Líder de grupo criminoso recebia auxílio por amputação que nunca ocorreu, diz PF

Dayane Laet com PF-AL | 12/12/19 - 08h11 - Atualizado em 12/12/19 - 09h00
Moletas eram usadas de faixada | Cortesia / PF-AL

As investigações que culminaram na “Operação Marechal”, que ocorre em Maceió e no Litoral Sul de Alagoas desde o início da manhã desta quinta-feira (12), apontam que o líder da quadrilha que falsificava documentos para ter acesso a benefícios do INSS recebia aposentadoria por invalidez em decorrência de ter uma das pernas amputadas. O detalhe é que, na verdade, o acusado não possui nenhuma deficiência física.

De acordo com a Polícia Federal em Alagoas, o grupo criminoso optava por pensões pagas no valor do teto do INSS, que atualmente aproxima-se do montante de R$ 6 mil / mês. Pelo menos 80 benefícios previdenciários vinham sendo recebidos irregularmente, o que proporcionava uma retirada mensal de mais de R$ 160 mil.

Acompanhe:

Segundo levantamentos feitos pelo próprio INSS, os prejuízos evitados com esta ação geraram, para os cofres públicos, uma economia de mais de R$ 50 milhões, sendo que o valor efetivamente desviado pelo grupo totaliza mais de R$ 9 milhões.

Outros 193 benefícios serão bloqueados por determinação judicial e auditados pelo INSS, em razão das fortíssimas suspeitas de que também são indevidos. SE comprovados, todos serão cassados imediatamente por ordem da 1ª Vara Federal.

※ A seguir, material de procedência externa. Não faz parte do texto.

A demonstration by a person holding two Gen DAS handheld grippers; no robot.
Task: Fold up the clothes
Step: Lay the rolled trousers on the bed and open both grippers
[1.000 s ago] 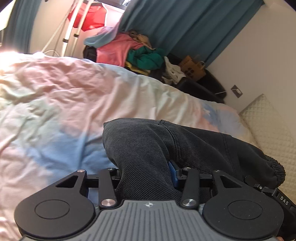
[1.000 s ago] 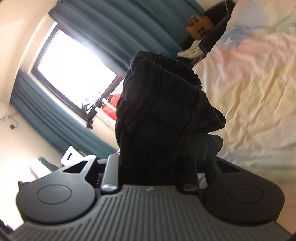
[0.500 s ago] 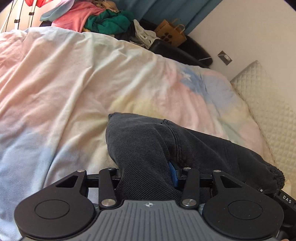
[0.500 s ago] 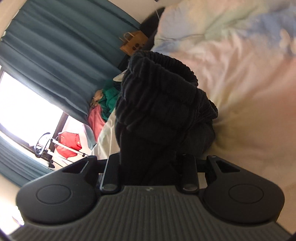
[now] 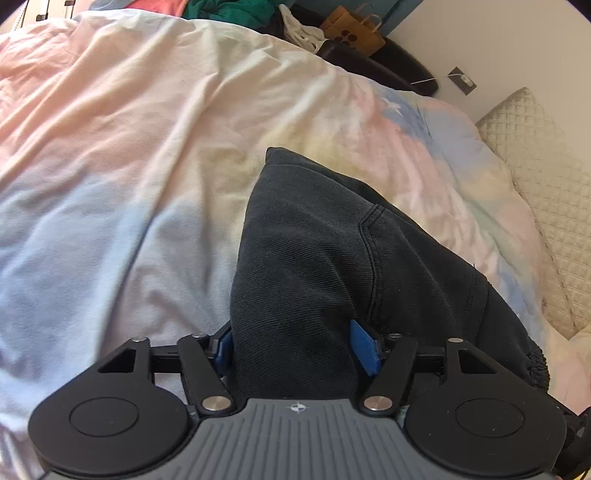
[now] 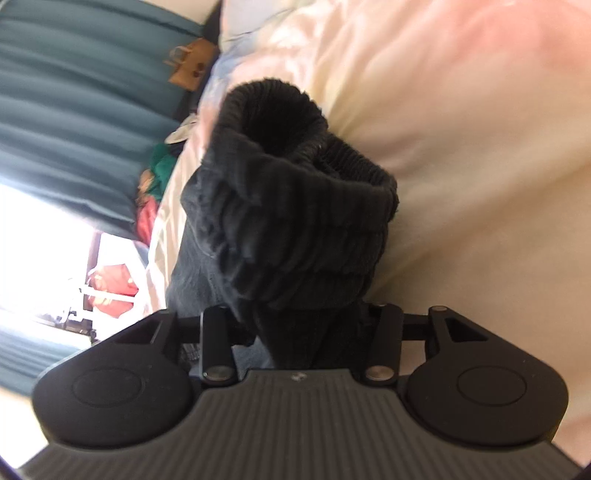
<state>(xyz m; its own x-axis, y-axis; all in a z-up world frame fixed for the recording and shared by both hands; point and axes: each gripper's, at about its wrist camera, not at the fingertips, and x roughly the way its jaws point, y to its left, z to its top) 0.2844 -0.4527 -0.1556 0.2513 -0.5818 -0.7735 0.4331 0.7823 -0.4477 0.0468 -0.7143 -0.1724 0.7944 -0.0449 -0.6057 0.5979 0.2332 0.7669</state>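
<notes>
A: Why are both grippers on the one garment?

B: My guess is they mean to lay it flat on the duvet [image 5: 155, 155] before folding. The left gripper [image 5: 297, 349] is clamped on a bunch of the dark trousers [image 5: 317, 258] — blue pads [image 5: 364, 345] press the cloth from either side, and the leg runs out ahead across the duvet.

A: And the right one?

B: The right gripper [image 6: 301, 334] has the ribbed elastic waistband [image 6: 295, 206] heaped over its fingers, just above the duvet. Cloth hides the tips, but it looks gripped, not released.

A: So where are the trousers, exactly?

B: Held between the two tools, the far end lying on the duvet, well short of the clothes pile [image 5: 225, 9] beyond it.

A: Any labels?

B: No legible writing. The paper bag [image 5: 351, 33] past the duvet's far edge bears only dark dots.
</notes>
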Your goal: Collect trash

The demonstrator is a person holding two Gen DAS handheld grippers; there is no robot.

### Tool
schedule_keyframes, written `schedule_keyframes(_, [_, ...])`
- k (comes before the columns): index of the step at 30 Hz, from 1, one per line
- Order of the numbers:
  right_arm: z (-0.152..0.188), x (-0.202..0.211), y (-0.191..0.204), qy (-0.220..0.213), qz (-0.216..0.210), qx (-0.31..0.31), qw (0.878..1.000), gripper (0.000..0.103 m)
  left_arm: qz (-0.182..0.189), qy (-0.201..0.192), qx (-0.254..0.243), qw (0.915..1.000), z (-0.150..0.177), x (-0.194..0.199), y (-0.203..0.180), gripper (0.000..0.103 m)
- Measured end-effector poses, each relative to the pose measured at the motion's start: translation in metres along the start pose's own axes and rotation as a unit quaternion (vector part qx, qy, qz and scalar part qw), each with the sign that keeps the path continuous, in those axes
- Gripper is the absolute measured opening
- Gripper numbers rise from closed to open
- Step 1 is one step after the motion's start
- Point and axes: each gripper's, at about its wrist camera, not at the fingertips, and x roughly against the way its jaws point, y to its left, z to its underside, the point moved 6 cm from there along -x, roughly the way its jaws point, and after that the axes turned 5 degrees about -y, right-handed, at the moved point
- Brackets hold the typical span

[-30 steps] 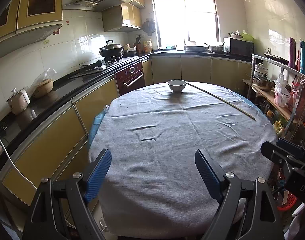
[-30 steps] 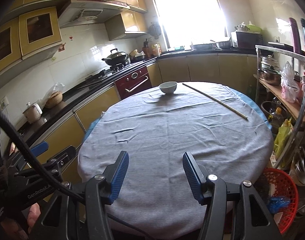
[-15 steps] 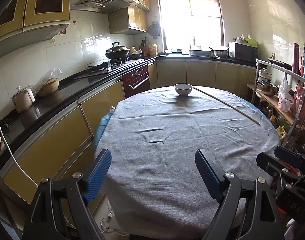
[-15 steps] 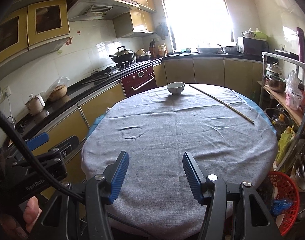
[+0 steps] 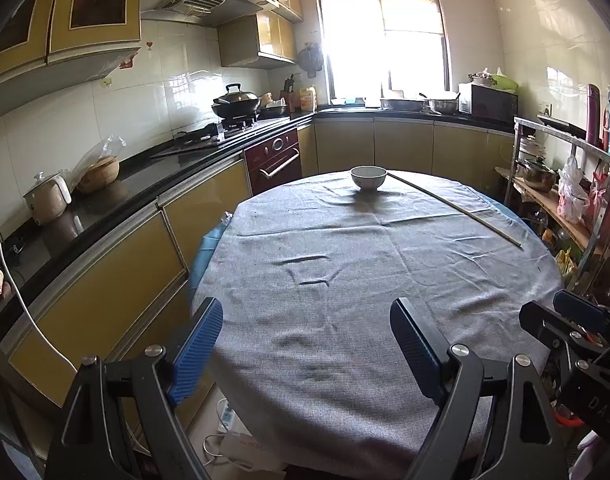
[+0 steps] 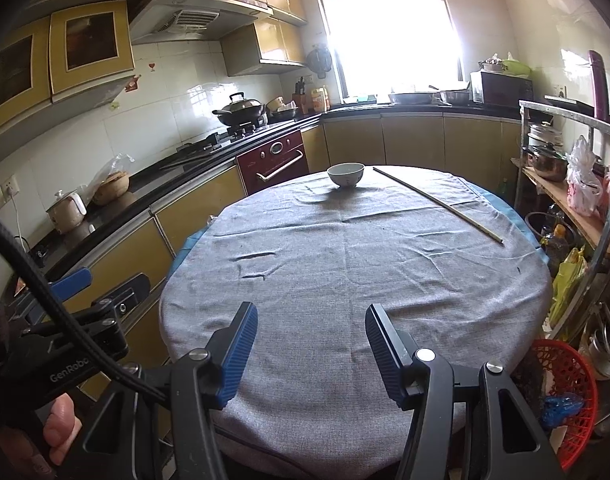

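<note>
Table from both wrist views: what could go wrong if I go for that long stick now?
1. The stick lies flat on the loose grey cloth; a hand-held gripper may pinch fabric too.
2. Dragging the cloth could tip the bowl at the far edge.
3. Swinging the stick could hit the crowded rack alongside.

My left tool [image 5: 307,346] has a black frame with silver screws and two ribbed blue pads [image 5: 195,350]. My right tool [image 6: 311,350] is built the same. In the right wrist view, white "GenRobo" lettering marks the left tool's black body, and a thick black braided cable [image 6: 37,280] crosses it.
</note>
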Motion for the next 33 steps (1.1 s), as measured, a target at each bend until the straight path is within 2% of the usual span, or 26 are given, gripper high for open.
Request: schedule_keyframes(33, [0.0014, -0.0043, 0.0068, -0.002, -0.001, 0.006, 1.0, 0.06, -0.003, 0.008, 0.006, 0.9999, 0.0031, -0.0068, 0.0083, 0.086])
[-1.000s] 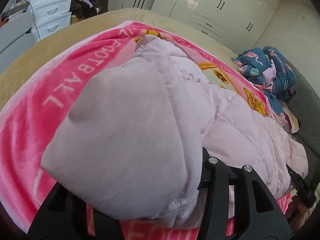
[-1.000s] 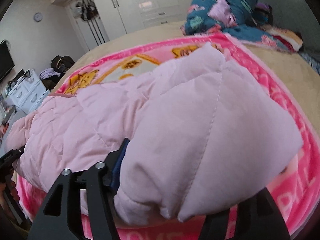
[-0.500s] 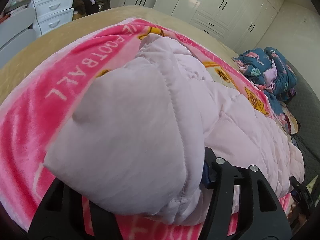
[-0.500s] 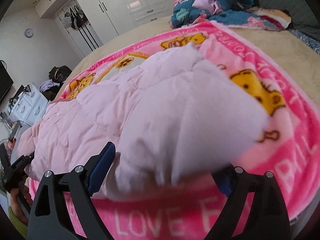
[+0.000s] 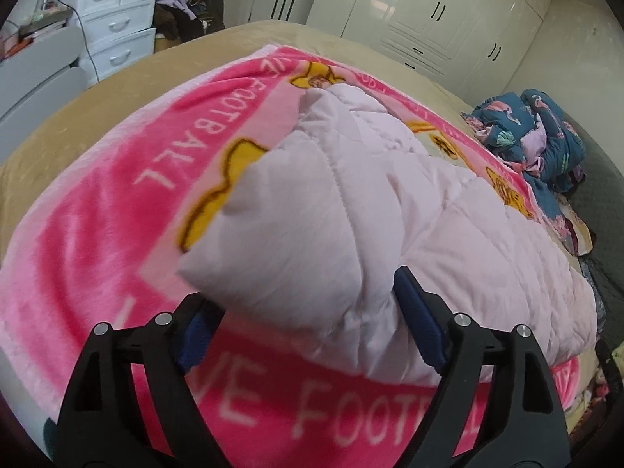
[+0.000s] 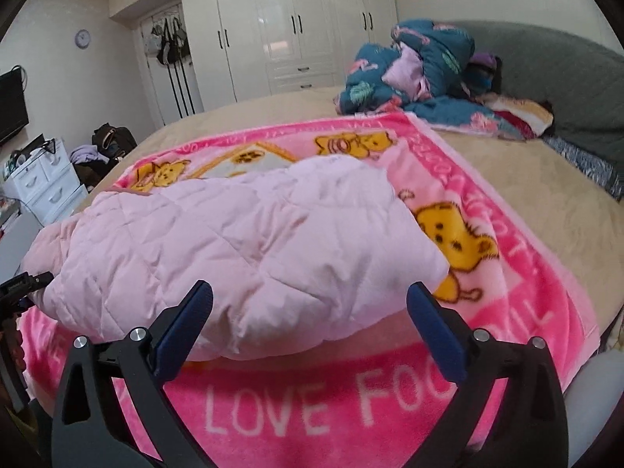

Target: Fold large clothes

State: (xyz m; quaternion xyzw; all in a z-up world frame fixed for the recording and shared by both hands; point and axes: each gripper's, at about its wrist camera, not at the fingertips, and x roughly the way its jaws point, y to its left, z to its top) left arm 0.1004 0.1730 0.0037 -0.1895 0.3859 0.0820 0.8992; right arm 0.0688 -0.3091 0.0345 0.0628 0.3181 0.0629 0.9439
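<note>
My left gripper [image 5: 304, 312] is opening; a puffy corner of the pale pink quilted jacket [image 5: 351, 210] bulges between its blue-padded fingers [image 5: 419, 321], and I cannot tell whether the pads press on it. My right gripper [image 6: 310, 321] is also opening, its jaws wide apart, and the jacket's edge lies just beyond the tips, untouched. The jacket lies across the bright pink fleece blanket with yellow bears [image 6: 460, 241] on the beige bed [image 6: 546, 179]. Only the right view shows my other gripper at the jacket's far end, the grey headboard [image 6: 553, 74] and the round wall clock [image 6: 82, 38]. Both views show the crumpled teal patterned bedding [image 5: 542, 132], the white drawer unit [image 5: 117, 35] and the white wardrobe doors [image 6: 296, 27].
</note>
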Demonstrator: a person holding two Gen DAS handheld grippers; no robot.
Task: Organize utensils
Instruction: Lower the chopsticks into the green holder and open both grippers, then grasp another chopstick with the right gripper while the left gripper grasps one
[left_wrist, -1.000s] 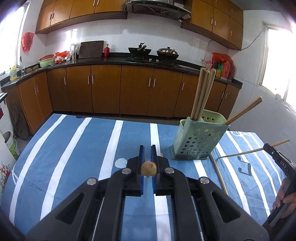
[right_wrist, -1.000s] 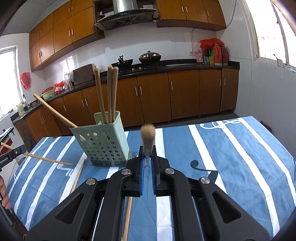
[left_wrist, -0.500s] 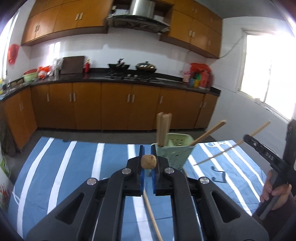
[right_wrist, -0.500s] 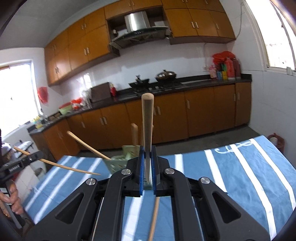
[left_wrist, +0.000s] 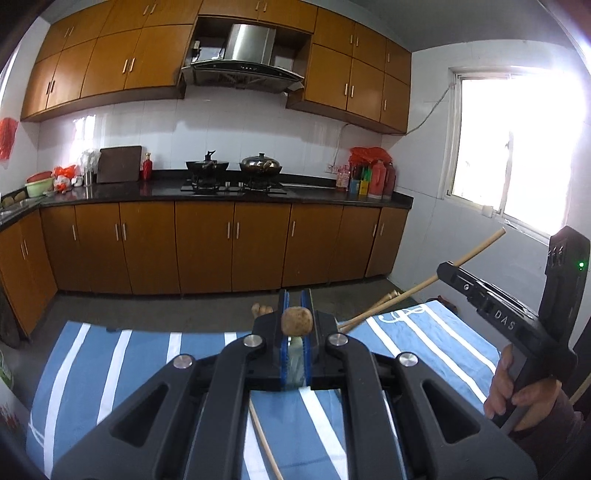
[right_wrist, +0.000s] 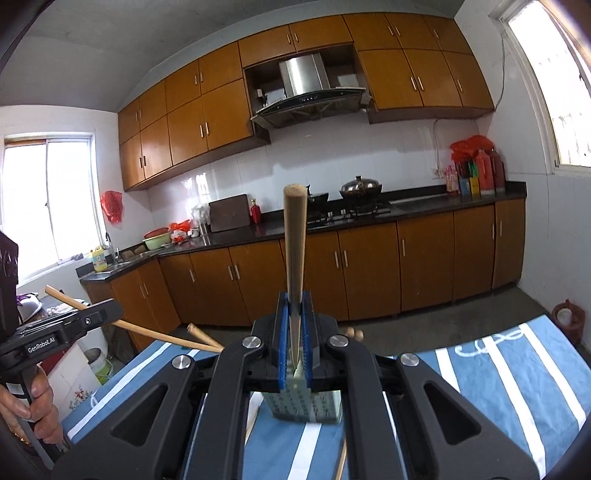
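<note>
Landmark: the green holder (right_wrist: 303, 400), a perforated basket standing on the striped table (right_wrist: 517, 373); every place below is given against it.
Left gripper: the left gripper (left_wrist: 295, 332) is pinching a chopstick (left_wrist: 296, 320) seen end-on, raised above the holder and to its left.
Loose stick, left side: another chopstick (left_wrist: 263, 441) lies flat on the table to the near left of the holder.
Holder contents: a few stick ends (right_wrist: 201, 333) poke up from about the holder, behind the gripper bodies; I cannot count them.
Right gripper: the right gripper (right_wrist: 295, 325) is clamped on an upright chopstick (right_wrist: 294, 251), directly above the holder.
Loose stick, right side: one more stick (right_wrist: 341, 461) shows on the table at the holder's near right foot.
Progress: judged partly done; some sticks look stowed, two are in the air, at least one or two lie loose.
Left: lower both held sticks into the holder, then collect the loose ones.
Left view only: the right gripper from the side (left_wrist: 491, 306), stick slanting through it; the holder is almost wholly hidden here.
Right view only: the holder's wall below the jaws, and the left gripper from the side (right_wrist: 66, 328).
</note>
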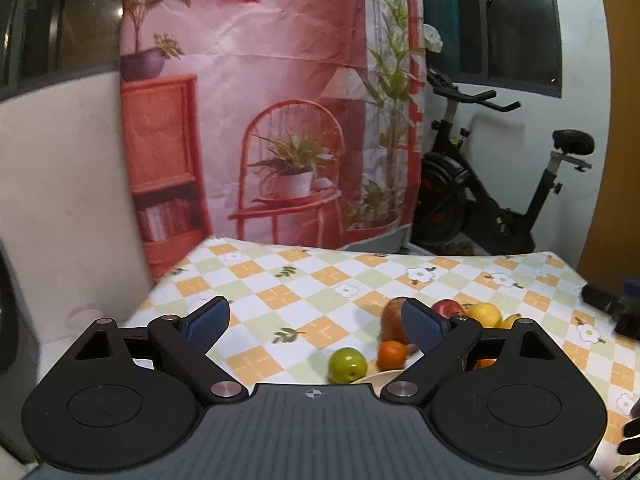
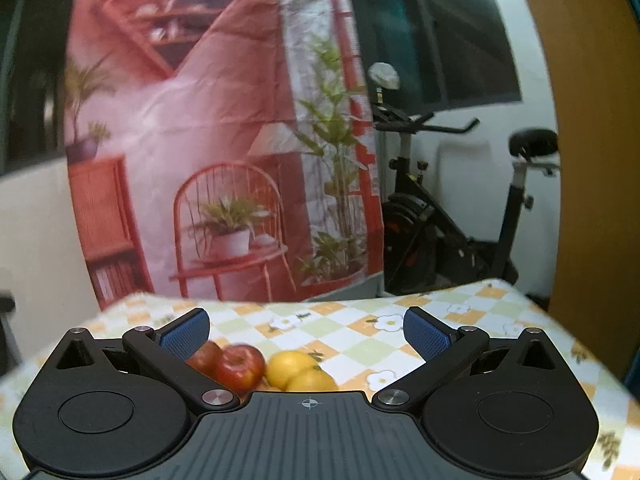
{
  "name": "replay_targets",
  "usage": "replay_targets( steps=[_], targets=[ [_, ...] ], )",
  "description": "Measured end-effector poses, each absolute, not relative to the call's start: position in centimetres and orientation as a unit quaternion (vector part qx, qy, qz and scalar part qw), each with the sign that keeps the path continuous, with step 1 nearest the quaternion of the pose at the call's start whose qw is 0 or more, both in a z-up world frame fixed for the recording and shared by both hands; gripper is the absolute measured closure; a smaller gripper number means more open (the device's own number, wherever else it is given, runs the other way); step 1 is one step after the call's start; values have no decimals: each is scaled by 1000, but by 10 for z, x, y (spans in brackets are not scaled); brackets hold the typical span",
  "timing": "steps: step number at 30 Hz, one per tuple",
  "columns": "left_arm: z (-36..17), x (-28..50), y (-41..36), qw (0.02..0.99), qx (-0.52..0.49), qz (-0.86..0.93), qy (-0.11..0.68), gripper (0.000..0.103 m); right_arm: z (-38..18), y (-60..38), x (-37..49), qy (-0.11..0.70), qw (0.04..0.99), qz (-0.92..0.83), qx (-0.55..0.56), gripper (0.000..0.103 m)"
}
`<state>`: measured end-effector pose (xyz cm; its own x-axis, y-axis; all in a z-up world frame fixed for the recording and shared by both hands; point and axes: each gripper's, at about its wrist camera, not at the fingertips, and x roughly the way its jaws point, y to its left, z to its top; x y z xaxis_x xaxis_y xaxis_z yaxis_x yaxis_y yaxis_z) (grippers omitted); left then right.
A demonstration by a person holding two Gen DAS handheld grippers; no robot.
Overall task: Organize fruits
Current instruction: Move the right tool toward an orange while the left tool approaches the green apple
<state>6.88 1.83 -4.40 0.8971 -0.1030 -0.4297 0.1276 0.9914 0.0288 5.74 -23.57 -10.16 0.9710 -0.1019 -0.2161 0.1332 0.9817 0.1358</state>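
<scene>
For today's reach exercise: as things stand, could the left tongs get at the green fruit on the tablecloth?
Probably yes. The left tongs stand open with nothing between them, and the green fruit lies just ahead and below on the tablecloth, its near side bare. The small orange beside it could be nudged.

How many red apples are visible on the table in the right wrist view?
2. One red apple sits beside the lemons; a darker red apple lies left of it, partly behind the left finger. Others may be hidden below.
</scene>
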Motion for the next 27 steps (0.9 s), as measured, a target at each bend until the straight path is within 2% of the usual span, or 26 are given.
replay_targets(
  steps=[5,14,17,19,21,27],
  targets=[
    [-58,82,18,971,30,-60,228,14,-121,-231,80,147,987,-43,51,0],
    [-74,105,31,968,1,-36,248,15,-151,-213,103,149,989,-12,12,2],
    [-78,111,29,967,2,-33,254,15,-160,-218,111,151,988,5,36,12],
    [-80,113,24,967,10,-32,252,15,-166,-223,117,163,985,14,50,23],
    [-81,115,19,969,19,-29,245,15,-172,-223,119,167,984,18,56,26],
    [-91,115,3,973,38,-15,227,15,-179,-225,118,175,981,41,76,41]
  ],
)
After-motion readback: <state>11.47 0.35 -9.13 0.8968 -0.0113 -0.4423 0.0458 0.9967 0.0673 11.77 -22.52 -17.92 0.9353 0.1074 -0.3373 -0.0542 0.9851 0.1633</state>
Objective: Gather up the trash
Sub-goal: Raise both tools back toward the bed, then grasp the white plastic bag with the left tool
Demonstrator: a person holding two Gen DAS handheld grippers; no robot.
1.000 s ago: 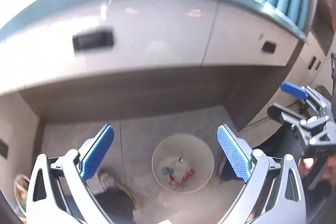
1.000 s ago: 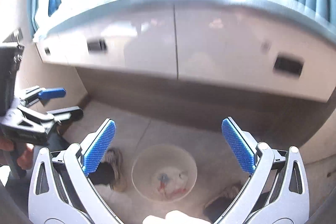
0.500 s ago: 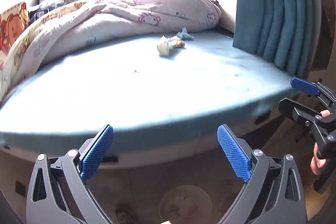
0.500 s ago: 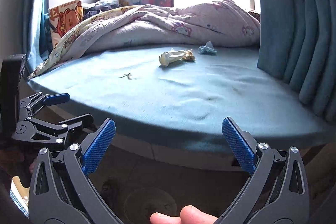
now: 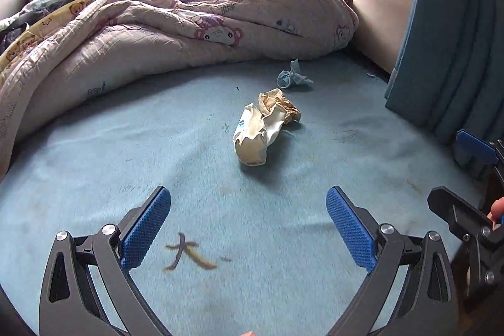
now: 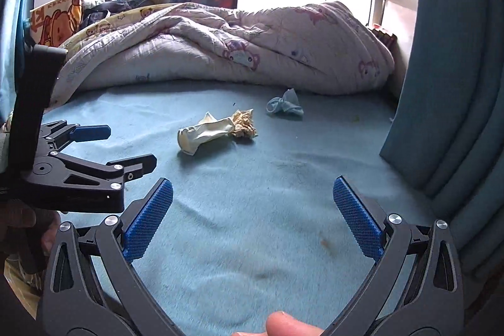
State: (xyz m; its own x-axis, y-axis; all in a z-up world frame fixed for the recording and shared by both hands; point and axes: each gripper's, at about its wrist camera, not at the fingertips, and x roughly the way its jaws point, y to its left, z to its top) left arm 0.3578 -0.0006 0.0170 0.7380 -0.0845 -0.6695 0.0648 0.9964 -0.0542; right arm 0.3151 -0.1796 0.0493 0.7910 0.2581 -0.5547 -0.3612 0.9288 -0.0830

Veja vídeo do momento da chegada dos policiais a casa de um dos investigados:

Os presos responderão pelos crimes de estelionato, petrechos de falsificação, falsidade ideológica, uso de documento falso, inserção de dados falsos em sistema de informações, corrupção passiva e corrupção ativa.

Participaram da ação 95 policiais federais, além de servidores do Setor de Inteligência da Previdência.